Adaptive Pruning for Large Language Models with Structural Importance Awareness

TL;DR

This paper introduces a structurally-aware adaptive pruning method for large language models that reduces computational costs while maintaining high performance, enabling more efficient deployment on resource-limited devices.

Contribution

The paper proposes a novel importance fusion metric and group fine-tuning strategy for adaptive pruning of LLMs, improving efficiency without sacrificing accuracy.

Findings

Achieves over 2% accuracy improvement on multiple LLMs.

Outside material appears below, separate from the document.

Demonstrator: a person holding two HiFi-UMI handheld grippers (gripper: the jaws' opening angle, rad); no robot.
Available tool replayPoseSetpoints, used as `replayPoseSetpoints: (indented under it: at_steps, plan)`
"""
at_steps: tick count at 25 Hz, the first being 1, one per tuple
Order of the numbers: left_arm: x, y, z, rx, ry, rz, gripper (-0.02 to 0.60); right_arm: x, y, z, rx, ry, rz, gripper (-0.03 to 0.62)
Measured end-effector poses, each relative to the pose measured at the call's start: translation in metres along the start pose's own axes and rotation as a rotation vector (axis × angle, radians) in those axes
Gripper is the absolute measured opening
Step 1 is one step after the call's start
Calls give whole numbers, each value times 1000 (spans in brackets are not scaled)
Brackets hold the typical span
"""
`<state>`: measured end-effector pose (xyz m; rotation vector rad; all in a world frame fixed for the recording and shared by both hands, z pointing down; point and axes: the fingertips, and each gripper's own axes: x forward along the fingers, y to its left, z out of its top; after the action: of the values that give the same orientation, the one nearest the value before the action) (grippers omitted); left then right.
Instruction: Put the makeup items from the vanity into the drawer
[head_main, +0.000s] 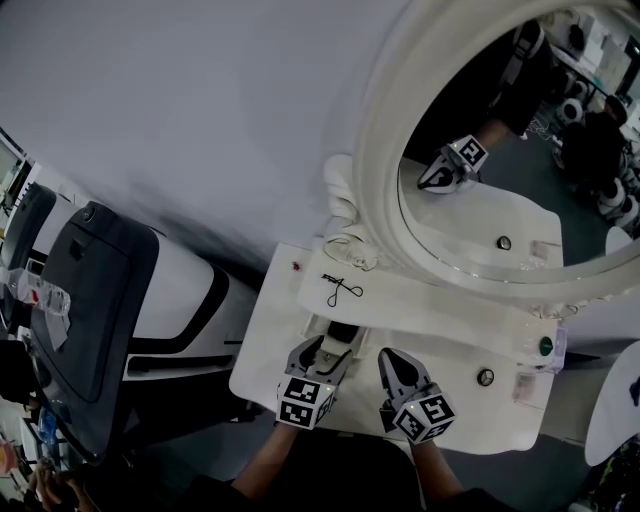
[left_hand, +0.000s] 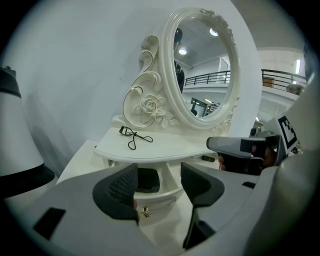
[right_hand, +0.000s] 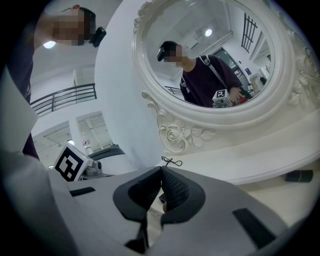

Reduces token generation time by 5%.

Outperforms several state-of-the-art pruning methods.

Abstract

The recent advancements in large language models (LLMs) have significantly improved language understanding and generation capabilities. However, it is difficult to deploy LLMs on resource-constrained edge devices due to their high computational and storage resource demands. To address this issue, we propose a novel LLM model pruning method, namely structurally-aware adaptive pruning (SAAP), to significantly reduce the computational and memory costs while maintaining model performance. We first define an adaptive importance fusion metric to evaluate the importance of all coupled structures in LLMs by considering their homoscedastic uncertainty. Then, we rank the importance of all modules to determine the specific layers that should be pruned to meet particular performance requirements. Furthermore, we develop a new group fine-tuning strategy to improve the inference efficiency of LLMs. Finally, we evaluate the proposed SAAP method on multiple LLMs across two common tasks, i.e., zero-shot classification and text generation. Experimental results show that our SAAP method outperforms several state-of-the-art baseline methods, achieving 2.17%, 2.37%, and 2.39% accuracy gains on LLaMA-7B, Vicuna-7B, and LLaMA-13B. Additionally, SAAP improves the token generation speed by 5%, showcasing its practical advantages in resource-constrained scenarios.